Please give back, word for word, only the lines starting at the one containing "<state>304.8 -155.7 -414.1" and ending at the one containing "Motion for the" within the material below.

=== Begin Enclosure ===

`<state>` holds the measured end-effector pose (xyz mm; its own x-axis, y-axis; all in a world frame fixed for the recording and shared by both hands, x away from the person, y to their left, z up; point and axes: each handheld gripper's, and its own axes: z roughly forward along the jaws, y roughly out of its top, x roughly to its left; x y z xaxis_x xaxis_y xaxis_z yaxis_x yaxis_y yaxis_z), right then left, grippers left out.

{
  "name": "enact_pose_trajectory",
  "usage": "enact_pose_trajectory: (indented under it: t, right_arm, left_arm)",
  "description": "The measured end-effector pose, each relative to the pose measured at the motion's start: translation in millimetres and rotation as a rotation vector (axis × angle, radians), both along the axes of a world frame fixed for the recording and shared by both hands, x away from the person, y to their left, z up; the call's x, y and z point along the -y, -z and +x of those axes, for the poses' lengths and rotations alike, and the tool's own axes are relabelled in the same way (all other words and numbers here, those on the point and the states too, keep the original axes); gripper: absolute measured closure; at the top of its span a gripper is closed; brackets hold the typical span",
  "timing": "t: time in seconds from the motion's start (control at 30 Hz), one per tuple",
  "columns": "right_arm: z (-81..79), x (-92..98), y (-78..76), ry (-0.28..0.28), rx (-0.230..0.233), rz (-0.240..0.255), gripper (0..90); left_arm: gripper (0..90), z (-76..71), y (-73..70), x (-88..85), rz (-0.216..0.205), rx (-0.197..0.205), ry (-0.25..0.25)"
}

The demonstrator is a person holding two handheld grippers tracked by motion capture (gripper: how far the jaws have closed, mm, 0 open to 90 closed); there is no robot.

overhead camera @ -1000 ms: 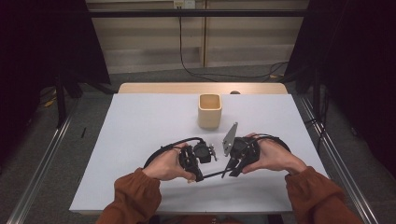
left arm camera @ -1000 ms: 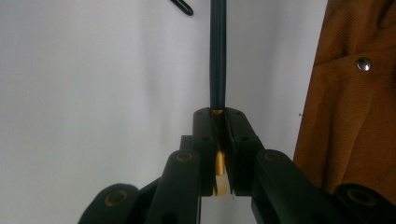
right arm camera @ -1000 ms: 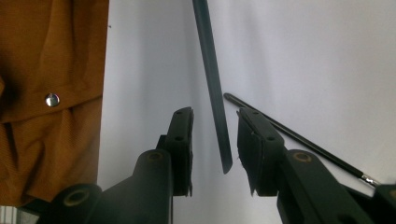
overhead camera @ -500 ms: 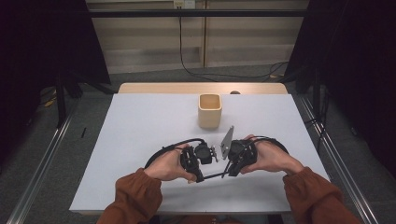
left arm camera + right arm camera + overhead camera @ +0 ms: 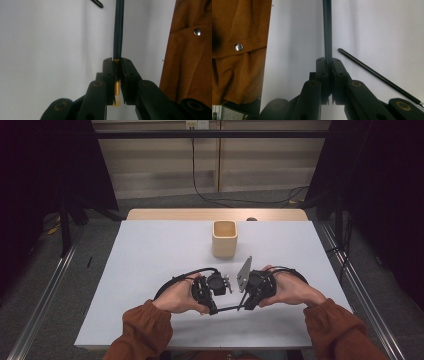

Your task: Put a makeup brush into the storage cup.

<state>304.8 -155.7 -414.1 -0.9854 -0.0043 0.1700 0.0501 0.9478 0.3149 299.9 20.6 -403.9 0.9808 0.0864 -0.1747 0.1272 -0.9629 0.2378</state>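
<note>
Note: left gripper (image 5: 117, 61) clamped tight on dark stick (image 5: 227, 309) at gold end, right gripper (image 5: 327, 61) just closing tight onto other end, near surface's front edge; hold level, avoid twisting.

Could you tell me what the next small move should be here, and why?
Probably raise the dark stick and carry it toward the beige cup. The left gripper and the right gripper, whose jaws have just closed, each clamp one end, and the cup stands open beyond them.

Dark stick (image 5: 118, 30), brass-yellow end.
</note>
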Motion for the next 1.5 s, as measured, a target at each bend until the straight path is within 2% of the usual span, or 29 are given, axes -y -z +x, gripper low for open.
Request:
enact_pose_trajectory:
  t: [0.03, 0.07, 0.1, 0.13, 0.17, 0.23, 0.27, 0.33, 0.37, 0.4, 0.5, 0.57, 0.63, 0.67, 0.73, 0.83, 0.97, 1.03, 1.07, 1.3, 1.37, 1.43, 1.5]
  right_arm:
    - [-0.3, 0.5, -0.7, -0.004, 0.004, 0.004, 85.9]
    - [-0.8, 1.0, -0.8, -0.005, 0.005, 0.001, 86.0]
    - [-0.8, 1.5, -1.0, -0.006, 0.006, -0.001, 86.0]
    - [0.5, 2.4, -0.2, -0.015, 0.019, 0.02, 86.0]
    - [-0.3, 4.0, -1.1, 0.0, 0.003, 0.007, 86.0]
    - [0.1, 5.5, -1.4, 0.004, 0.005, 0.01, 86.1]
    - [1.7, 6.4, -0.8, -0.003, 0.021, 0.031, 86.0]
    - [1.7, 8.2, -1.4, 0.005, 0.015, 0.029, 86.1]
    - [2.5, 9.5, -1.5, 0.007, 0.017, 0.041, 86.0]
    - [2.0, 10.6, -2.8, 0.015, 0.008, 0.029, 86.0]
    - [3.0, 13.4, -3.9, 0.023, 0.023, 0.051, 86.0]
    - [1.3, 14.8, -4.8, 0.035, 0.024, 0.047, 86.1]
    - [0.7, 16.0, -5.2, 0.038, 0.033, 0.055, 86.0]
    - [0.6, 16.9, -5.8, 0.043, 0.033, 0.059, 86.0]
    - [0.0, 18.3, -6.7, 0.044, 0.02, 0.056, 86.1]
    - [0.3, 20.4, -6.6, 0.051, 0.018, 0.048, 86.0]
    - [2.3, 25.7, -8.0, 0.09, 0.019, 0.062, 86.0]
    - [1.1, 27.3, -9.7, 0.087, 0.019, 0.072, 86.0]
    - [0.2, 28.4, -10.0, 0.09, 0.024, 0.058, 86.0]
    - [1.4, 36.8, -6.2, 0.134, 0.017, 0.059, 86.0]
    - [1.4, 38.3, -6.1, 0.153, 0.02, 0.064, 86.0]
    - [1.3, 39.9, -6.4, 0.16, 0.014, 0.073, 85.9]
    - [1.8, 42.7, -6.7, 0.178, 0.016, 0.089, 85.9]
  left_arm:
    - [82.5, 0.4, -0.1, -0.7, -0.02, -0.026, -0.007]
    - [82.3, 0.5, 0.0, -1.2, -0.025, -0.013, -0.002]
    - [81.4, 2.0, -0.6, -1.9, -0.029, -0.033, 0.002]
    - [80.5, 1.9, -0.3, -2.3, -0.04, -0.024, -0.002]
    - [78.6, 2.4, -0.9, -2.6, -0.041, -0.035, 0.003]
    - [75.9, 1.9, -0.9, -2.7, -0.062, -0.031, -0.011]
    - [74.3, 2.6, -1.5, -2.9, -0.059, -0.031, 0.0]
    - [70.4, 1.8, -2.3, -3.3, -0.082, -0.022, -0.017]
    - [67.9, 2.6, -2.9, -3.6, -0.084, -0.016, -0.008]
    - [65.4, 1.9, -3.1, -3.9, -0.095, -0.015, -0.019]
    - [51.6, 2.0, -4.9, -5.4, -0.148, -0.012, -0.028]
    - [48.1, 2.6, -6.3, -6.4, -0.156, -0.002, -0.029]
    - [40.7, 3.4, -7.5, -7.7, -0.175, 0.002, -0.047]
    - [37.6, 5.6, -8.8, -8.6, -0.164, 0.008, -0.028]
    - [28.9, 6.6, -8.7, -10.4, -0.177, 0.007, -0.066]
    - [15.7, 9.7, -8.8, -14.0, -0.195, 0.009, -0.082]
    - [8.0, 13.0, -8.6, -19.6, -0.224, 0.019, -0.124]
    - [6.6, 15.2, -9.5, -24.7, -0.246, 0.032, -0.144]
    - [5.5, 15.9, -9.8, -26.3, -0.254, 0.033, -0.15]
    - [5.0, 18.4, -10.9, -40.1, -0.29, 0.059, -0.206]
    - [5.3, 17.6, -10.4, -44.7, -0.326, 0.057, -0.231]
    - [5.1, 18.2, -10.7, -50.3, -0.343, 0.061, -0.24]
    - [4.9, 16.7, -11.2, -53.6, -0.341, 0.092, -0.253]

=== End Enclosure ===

» Answer
<state>304.8 -155.7 -414.1 -0.9854 -0.0043 0.1700 0.0501 0.9478 0.3149 299.9 20.6 -403.9 0.9808 0.0864 -0.1747 0.1272 -0.9629 0.2378</state>
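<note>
Note: left gripper (image 5: 117, 61) clamped tight on dark stick (image 5: 227, 309) at gold end, right gripper (image 5: 327, 61) just closing tight onto other end, near surface's front edge; hold level, avoid twisting.

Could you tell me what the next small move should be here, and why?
Probably raise the dark stick and carry it toward the beige cup. The left gripper and the right gripper, whose jaws have just closed, each clamp one end, and the cup stands open beyond them.

Dark stick (image 5: 118, 30), brass-yellow end.
</note>
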Motion for the next 1.5 s, as measured, a target at each bend until the straight path is within 2% of the usual span, or 29 are given, axes -y -z +x, gripper low for open.

The complete output has now been given.